After analyzing the results of
$R$
-step-ahead forecasts, we use the method in Section 3 to generate probabilistic forecasting samples, where we set the number of simulated samples for each series to 2000. After we have simulated the wheat yield samples for all series, we evaluate their accuracy by ES and VS scoring rules in Section 3.
The results for the ES and VS are reported in Table 6. Consistent with the conclusions drawn from the
$R$
-step-ahead forecast evaluations incorporating weather variables, it is observed that, with the exception of the ARIMA model, which attains the lowest VS under the MinT(Sam) reconciliation, all other models achieve their lowest scores under the same reconciliation method across the techniques considered. In addition, both ES and VS scores for MinT(Shr) and MinT(Sam) are consistently lower than those for OLS, corroborating the findings reported in Wickramasuriya (Reference Wickramasuriya2024). These results collectively indicate that the BU method approach exhibits superior performance under the Gaussian assumption. Moreover, the BU method demonstrates consistent improvements across multiple scoring metrics, underscoring its robustness and effectiveness in enhancing probabilistic forecast accuracy within hierarchical time series structures.
Scoring results

Similarly, ES and VS are derived from probabilistic forecast reconciliation results incorporating weather variables. As shown in Table 6 above, the scores for most methods are generally lower after incorporating weather-related variables, indicating improved predictive performance compared to forecasts without weather inputs. Upon further examination, the BU method yields the lowest ES and VS, indicating the most substantial improvement in forecast accuracy for hierarchical time series among the reconciliation approaches considered. The performances of MinT and OLS are ranked second and third, respectively, with both methods yielding relatively higher scores. It is also important to emphasize that, regardless of the reconciliation method employed, all approaches consistently enhance the forecast accuracy of hierarchical time series forecasts when compared to the unreconciled probabilistic forecasts.
In summary, whether for point forecast reconciliation or probabilistic reconciliation under the Gaussian assumption, the optimal reconciliation technique should be selected based on the specific context.

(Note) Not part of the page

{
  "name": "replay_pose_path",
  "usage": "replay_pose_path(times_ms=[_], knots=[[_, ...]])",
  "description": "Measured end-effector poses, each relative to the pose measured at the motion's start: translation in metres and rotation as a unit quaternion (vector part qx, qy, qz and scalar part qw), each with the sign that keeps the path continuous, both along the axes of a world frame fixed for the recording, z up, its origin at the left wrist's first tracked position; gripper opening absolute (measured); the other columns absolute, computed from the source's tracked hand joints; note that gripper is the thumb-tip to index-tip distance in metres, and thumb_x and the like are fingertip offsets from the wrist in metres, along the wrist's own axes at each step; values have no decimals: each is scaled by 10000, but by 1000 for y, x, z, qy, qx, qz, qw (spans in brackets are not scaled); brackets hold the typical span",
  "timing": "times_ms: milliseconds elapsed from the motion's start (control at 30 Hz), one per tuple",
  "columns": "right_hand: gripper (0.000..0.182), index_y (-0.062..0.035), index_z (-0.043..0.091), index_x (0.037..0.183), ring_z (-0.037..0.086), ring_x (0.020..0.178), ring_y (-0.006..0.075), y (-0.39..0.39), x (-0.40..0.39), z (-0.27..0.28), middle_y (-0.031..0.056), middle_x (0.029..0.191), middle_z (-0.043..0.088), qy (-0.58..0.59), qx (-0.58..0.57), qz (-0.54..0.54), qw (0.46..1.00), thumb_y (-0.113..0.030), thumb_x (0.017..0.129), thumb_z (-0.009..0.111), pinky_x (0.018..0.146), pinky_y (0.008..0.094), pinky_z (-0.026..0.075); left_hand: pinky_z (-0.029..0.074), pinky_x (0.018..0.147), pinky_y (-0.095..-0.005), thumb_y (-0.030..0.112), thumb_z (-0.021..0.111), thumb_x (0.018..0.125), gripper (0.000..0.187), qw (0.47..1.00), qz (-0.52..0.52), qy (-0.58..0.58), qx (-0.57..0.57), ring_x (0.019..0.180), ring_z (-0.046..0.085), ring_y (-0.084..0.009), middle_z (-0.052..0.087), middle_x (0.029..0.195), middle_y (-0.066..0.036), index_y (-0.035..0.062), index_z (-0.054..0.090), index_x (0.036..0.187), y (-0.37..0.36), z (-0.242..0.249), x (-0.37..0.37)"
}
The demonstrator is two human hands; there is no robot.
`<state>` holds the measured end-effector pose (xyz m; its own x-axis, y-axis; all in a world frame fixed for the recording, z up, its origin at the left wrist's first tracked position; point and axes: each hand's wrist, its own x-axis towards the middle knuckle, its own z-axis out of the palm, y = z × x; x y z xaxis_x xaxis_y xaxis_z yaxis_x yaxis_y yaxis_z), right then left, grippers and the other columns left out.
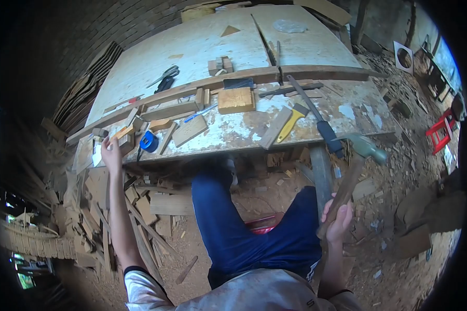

If the objective is solely to forecast crop yields, BU is recommended when weather information is available. While climate change simulations become more realistic, the associated climate data are costly, technically demanding, and difficult to obtain. Consequently, MinT is preferable in the absence of weather data, as acquiring such data entails high costs, substantial technical requirements, and considerable implementation challenges. Similarly, if the goal is to assess the extent to which the hierarchical series conforms to the Gaussian assumption, BU remains the appropriate choice.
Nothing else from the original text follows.